_Task description_
For every line in the material, output its text exactly and exclude any image it holds.

---

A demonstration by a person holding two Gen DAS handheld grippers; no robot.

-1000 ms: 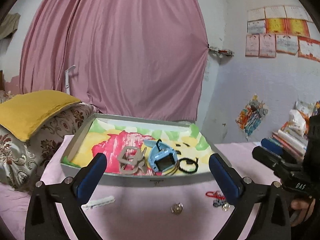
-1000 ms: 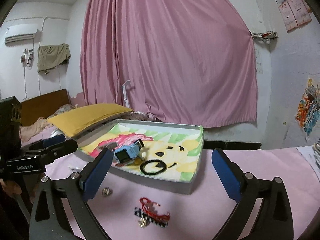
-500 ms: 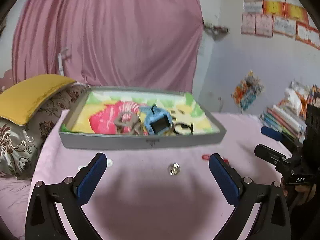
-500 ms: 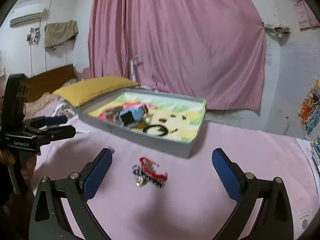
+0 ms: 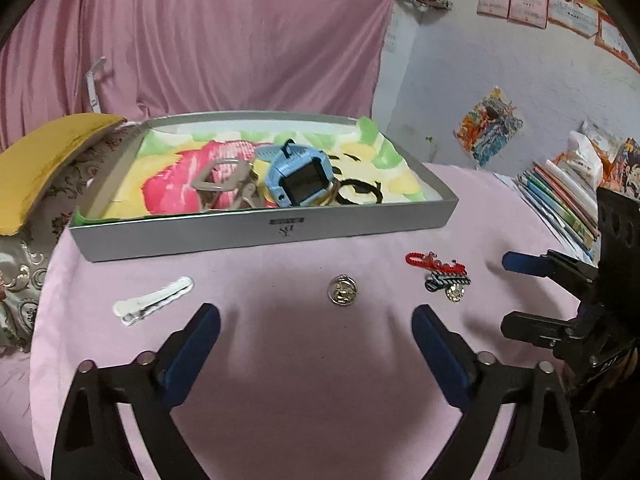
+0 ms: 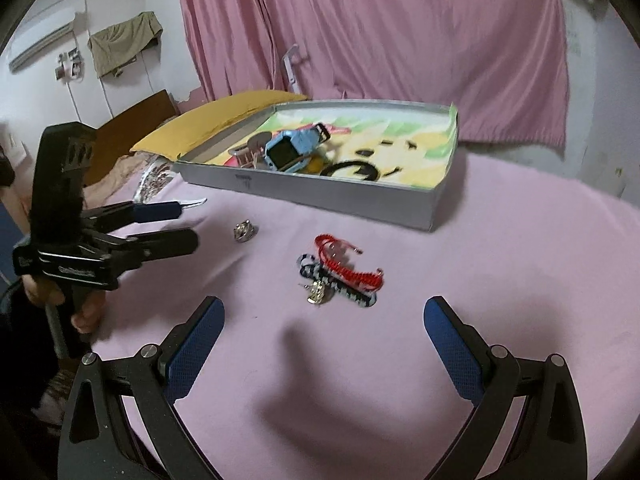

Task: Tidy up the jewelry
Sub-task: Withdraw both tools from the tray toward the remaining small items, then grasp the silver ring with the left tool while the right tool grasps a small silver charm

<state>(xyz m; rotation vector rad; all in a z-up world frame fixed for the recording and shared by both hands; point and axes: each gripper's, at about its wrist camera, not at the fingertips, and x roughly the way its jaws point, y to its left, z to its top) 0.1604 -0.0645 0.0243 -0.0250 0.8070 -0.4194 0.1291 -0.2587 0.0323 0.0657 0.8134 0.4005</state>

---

_Solution to this task_
A demonstration by a person holding two Gen DAS handheld grippers; no robot.

-1000 ms: 
-1000 ms: 
-500 ms: 
-500 ms: 
+0 ms: 
+0 ms: 

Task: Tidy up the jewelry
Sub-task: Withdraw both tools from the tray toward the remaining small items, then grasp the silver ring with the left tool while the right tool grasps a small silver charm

<state>(xyz m; rotation vector rad; all in a z-up world frame fixed for the recording and shared by both hands; point and axes: each gripper's, at about its wrist camera, not at the fingertips, and x roughly the way its jaws point, y to its left, z to its top) 0.1604 -0.0645 0.0243 -0.0250 0.8070 -0.4194 0.1291 -0.2587 0.0323 0.0657 0.8134 0.4005</state>

With that, the output is done.